На иудейских холмах слово Лежит спрессованным Завернутым в слои Веков неизвестной исторической и Доисторической Памяти Время скрыто оно испарилось оно превратилось в воздух Оно течет как по артериям И солнце играет в свою королевскую игру За закрытым облаком Я не могу подумать что я могу видеть Столь многих столь многих среди кого Я рада буду исчезнуть В складках воздуха Может ли слово быть словом Когда весь Вавилон языка Свелся к голубому или зеленому

 

Джанет Кёрчхаймер (Janet R. Kirchheimer)

«Зачем?» — спросил мой отец. «Что я сделал? Мне только шестнадцать», И жандарм сказал, что если ему Это не нравится, если он будет еще задавать вопросы, То они пойдут к нему домой          и арестуют его отца вместо него. И он увидел своего отца,      который платил налог в соседней комнате, И не позвал его, боясь, что они арестуют его тоже, боясь, Что отец захочет занять его место, и Жандарм сказал, что у него работа,               квота на десять мужчин И ему всё равно, как он их наберет.              А мой отец знал жандарма, Учился вместе с его дочерью. Ему сказали вывернуть карманы, отдать Все деньги и оружие, и он отдал Свой перочинный ножичек и сказал жандарму, Что ему надо пойти в туалет,             и другой жандарм, Вильгельм, Отвел его в туалет, и он знал Вильгельма тоже.                Он сказал Вильгельму Не беспокоиться, он не собирается сбежать, и Вильгельм сказал, что он знает,             но он выполняет свою работу. Когда мой отец и девять мужчин были уже в грузовике С надписью «Trink [3] Кока-Кола», он повернулся и увидел, Что Вильгельм плакал, как ребенок.

 

Когда и как я узнала

8 лет — Мой отец висит вниз головой на трубе забора, отделяющего соседнюю улицу. Вся мелочь выпадает из его кармана. Он кажется таким молодым.
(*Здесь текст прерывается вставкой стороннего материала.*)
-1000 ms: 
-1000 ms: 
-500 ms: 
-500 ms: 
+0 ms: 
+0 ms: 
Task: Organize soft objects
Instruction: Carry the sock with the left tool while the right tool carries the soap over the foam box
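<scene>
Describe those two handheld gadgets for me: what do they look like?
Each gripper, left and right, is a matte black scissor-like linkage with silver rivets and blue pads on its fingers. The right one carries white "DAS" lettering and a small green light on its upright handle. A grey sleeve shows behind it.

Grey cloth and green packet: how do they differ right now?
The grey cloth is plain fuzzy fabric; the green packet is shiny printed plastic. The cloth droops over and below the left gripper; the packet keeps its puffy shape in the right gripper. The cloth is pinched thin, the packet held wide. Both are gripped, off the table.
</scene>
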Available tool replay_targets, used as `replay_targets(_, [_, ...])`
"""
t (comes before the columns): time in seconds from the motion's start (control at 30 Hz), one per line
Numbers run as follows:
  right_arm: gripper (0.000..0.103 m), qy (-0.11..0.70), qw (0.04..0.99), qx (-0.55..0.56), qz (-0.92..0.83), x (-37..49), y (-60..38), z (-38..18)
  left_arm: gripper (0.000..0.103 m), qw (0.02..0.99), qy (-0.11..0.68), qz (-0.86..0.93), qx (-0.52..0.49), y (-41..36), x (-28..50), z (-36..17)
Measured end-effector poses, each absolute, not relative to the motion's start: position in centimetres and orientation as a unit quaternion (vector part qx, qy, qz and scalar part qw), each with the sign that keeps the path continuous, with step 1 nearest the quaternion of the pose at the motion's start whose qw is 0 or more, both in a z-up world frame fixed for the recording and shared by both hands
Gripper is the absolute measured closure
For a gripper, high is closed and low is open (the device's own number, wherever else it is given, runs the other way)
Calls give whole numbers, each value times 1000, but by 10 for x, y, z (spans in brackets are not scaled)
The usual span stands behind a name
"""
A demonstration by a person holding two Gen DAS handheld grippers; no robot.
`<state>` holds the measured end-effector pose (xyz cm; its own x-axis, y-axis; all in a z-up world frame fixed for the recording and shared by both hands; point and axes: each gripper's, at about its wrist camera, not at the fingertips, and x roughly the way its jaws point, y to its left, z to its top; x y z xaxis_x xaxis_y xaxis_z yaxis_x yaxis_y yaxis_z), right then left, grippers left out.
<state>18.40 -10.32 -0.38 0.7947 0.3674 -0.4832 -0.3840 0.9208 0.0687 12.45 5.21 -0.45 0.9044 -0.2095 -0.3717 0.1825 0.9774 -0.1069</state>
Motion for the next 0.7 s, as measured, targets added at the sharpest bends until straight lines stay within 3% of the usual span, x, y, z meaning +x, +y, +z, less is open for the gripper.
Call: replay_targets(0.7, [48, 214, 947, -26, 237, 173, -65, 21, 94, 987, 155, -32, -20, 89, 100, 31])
15 лет — «Было 104 девочки в Израэлитиш Мейчис Уэйсхауз, сиротском приюте в Амстердаме. Осталось в живых четыре» — рассказывает моя мать. «Я помню нашу руководительницу Юфроу Фрэнк. Каждое утро она заставляла нас пить рыбий жир. Она говорила, что он полезен для здоровья».

17 лет — Мой отец говорит мне, что его отец и сестра Руфь выбрались из Германии и поехали в Роттердам. Они рассчитывали отбыть 11 мая 1940 года в Америку. Нацисты вторглись 10 мая.

21 год — Моя мать передает мне рассказ тети Амалии. Когда она в 1947 году отправилась в Америку на корабле «Королева Елизавета» после того, как они с дядей Давидом были выпущены из лагеря для перемещенных лиц на острове Мэн, она была такая голодная, что съедала 12 булочек за завтраком. Она говорила, что это было лучшее время ее жизни.

24 года — Мой отец говорит мне: «Отто Рейс выехал из Германии в 1941 году. Он доехал поездом до Москвы, Транссибирской железной дорогой до Владивостока, кораблем до Шанхая, лодкой до Йокохамы, кораблем до Сан-Франциско и автобусом до Филадельфии, оставив свою жену и трех сыновей. Карола Стейн подписала афидевиты за них, но правительство сказало, что ее доход недостаточен.

31 год — Двоюродный брат моей матери отказывается принять деньги, которая богатая женщина ему оставила в наследство. Он говорит, что на этих деньгах слишком много крови. Моя мать рассказывает мне, что в 1939 году ее кузен попросил эту женщину подписать афидевиты для его жены и двоих дочерей. Она ему отказала.

33 года — Мой отец просит меня набрать номер телефона. Его руки трясутся. Он спрашивает свою двоюродную сестру Джуди, хочет ли она прислать своих трех детей из Израиля во время войны в Персидском Заливе. Она говорит, что не может их отпустить.

42 года — Официант в Иерусалиме советует моему отцу переехать в Израиль, потому что это — дом. Мой отец отвечает: «Дом — это любое место, куда они вас пустят».